The U.K. Financial Conduct Authority has published a Policy Statement incorporating its response to the feedback it received on its proposals for the implementation of the Proxy Advisors (Shareholders' Rights) Regulations 2019, together with the final rules. The final rules make amendments to the FCA's Decision Procedure and Penalties Manual and Enforcement Guide, reflecting the new Regulations that came into force on June 10, 2019.
The Regulations implemented new obligations imposed upon proxy advisors by the revised EU Shareholder Rights Directive into the U.K. statutory regime. The FCA has the power to discipline and investigate proxy advisors under the Proxy Advisors Regulations and changes were therefore required to the FCA's rules to take account of these powers.
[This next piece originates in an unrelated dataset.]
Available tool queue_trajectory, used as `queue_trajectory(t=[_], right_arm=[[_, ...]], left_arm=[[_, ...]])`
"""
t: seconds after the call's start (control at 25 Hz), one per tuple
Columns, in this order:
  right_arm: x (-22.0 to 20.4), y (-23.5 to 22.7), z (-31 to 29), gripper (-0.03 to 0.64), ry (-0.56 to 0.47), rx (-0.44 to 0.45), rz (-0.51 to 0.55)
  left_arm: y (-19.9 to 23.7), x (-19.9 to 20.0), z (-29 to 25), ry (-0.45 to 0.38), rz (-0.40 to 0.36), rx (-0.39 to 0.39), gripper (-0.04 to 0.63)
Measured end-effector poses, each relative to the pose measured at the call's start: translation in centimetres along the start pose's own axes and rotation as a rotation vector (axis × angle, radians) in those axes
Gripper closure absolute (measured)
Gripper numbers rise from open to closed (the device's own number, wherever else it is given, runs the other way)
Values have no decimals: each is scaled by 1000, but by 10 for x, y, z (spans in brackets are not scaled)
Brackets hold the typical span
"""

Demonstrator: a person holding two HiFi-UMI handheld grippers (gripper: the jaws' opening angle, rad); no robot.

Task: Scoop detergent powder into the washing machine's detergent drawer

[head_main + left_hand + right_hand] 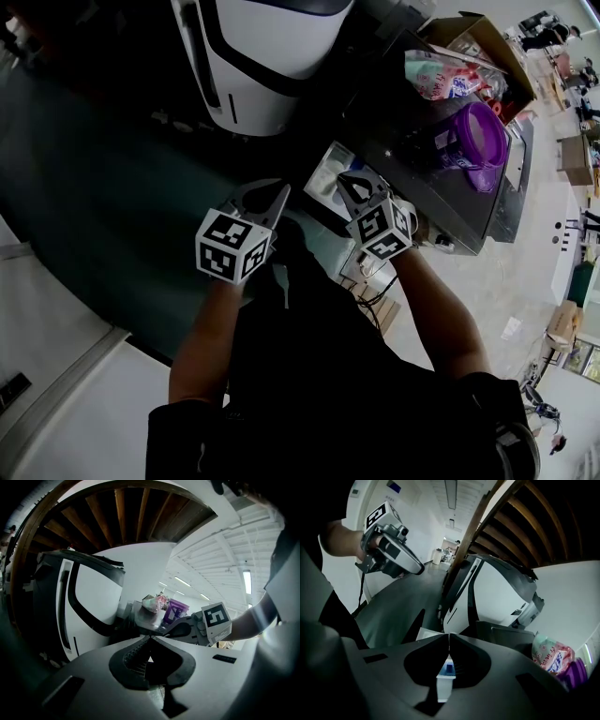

The following new provisions have been included in the Decision Procedures and Penalties Manual:
- the FCA will publish a statement about a proxy advisor who has breached a relevant requirement; it will impose a public censure in contested cases and allow decision makers to use executive powers to decide on settled cases;
- the FCA will decide when to impose a financial penalty on a proxy advisor; and
- the FCA will decide when to impose a restitution requirement.
The FCA has also included a new section in its Enforcement Guide explaining how it will use its powers under the Regulations. The intended approach will broadly mirror that taken by the FCA in conducting investigations, sanctioning and using its regulatory powers under FSMA.